After she'd ended things the only moment that kept replaying in her mind was one of their last. Over and over again she opened the door to his office with the words, "Roger, are you ready to go?" poised on her tongue. Over and over again she saw Roger, pushing Phoebe against the desk and leaning into her personal space, his lips practically on Phoebe's neck. The image was burned in her brain, the only lasting memory of such an important chapter in her life.

Because in the end, the one thing she really remembered about Roger was that he almost cost her her youngest sister.

Five

She became a widow without ever marrying.

Even with Andy's ex-wife there looking gaunt and faint, Prue was the one with that air of impenetrable grief. Darryl, despite attending Andy's wedding and knowing his ex-wife, stood by Prue's side as though to catch her if she fell. Andy's parents spoke to Prue in tones of shared pain. How strange that she should be the widow when she and Andy never would have married even if they'd had forever.

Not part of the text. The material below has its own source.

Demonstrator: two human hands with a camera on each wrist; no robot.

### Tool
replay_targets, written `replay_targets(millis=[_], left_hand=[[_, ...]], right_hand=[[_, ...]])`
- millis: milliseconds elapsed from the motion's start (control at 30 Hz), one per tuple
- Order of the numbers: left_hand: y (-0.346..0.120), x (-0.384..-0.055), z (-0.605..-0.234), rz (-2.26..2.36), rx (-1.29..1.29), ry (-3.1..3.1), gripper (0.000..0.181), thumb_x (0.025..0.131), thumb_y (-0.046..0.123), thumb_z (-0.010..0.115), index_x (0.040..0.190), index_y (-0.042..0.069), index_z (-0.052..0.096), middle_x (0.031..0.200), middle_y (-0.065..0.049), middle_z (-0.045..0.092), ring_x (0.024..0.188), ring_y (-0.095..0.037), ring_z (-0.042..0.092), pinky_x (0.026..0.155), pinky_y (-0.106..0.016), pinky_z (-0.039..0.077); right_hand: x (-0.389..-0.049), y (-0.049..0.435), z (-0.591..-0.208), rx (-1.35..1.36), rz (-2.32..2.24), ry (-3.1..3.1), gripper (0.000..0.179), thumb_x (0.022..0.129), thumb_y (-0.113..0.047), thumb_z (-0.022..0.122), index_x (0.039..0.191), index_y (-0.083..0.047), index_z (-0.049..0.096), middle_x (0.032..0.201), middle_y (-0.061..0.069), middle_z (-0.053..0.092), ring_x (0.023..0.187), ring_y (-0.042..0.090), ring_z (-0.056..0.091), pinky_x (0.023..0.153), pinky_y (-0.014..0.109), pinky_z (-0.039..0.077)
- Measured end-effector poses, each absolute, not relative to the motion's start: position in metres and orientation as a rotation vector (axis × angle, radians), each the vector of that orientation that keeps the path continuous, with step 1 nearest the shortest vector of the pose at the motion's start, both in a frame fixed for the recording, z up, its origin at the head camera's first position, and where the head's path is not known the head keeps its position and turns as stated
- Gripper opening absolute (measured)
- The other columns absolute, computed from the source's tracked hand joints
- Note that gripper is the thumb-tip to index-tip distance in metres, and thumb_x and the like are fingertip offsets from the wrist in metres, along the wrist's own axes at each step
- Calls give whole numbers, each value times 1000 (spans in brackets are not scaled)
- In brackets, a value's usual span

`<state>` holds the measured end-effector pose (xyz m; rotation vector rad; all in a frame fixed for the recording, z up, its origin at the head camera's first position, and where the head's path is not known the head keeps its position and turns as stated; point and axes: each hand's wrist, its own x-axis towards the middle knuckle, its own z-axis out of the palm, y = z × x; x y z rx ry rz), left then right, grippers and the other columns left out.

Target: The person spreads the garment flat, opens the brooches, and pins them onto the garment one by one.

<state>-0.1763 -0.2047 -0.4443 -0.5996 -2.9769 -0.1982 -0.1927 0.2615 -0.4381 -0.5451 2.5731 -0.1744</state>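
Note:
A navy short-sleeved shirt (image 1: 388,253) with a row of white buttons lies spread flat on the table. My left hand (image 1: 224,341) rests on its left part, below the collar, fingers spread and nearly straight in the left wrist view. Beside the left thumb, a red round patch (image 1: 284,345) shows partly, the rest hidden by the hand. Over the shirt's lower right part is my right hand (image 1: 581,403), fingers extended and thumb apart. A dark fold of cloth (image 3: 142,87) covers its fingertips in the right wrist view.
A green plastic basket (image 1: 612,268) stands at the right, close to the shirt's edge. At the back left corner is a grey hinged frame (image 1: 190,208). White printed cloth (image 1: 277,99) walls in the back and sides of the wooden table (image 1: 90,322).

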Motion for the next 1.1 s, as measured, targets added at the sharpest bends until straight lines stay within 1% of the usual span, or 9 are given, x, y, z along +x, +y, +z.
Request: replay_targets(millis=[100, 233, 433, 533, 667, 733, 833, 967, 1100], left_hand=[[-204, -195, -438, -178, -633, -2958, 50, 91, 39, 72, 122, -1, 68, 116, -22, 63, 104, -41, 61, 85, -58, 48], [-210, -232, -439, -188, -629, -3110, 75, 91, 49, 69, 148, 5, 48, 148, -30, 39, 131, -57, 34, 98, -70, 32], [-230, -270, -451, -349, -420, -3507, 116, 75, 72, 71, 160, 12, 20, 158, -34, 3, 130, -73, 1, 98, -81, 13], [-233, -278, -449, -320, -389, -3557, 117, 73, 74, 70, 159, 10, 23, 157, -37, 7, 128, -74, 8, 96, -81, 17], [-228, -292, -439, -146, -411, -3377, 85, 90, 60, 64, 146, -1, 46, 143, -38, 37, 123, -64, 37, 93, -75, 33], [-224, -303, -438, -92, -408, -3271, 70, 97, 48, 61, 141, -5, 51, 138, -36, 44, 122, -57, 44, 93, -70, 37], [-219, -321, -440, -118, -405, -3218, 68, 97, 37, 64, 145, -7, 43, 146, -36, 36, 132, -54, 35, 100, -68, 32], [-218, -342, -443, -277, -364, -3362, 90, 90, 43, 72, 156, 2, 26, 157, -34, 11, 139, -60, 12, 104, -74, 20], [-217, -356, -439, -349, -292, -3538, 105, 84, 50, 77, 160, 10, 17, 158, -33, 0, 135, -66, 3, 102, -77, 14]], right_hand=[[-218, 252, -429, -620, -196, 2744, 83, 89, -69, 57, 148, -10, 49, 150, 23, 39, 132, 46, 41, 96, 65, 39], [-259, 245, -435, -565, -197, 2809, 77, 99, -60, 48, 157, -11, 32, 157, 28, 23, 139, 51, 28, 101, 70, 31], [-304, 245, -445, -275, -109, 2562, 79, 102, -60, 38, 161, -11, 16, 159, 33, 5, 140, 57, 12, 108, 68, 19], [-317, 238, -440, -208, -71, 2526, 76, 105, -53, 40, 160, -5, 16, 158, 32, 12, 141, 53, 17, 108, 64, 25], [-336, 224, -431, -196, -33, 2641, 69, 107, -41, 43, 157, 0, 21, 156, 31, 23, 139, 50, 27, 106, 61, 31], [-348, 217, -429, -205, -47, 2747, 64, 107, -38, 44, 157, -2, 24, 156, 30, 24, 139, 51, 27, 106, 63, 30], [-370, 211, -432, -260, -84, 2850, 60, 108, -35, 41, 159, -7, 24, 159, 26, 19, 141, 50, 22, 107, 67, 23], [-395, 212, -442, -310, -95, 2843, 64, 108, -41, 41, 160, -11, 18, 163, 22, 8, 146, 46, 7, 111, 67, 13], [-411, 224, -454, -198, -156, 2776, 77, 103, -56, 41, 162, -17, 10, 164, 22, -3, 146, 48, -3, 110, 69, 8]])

Still, deep down she knew that her shroud of sorrow, so like a spouse's, had nothing to do with the legalities and technicalities of marriage. Andy had been her best friend and she'd given him partial ownership of her soul years ago. And that was what she mourned; the part of her—the best part of her—that Andy held in his heart. Without him she was nothing that she should be. Without him she was incomplete.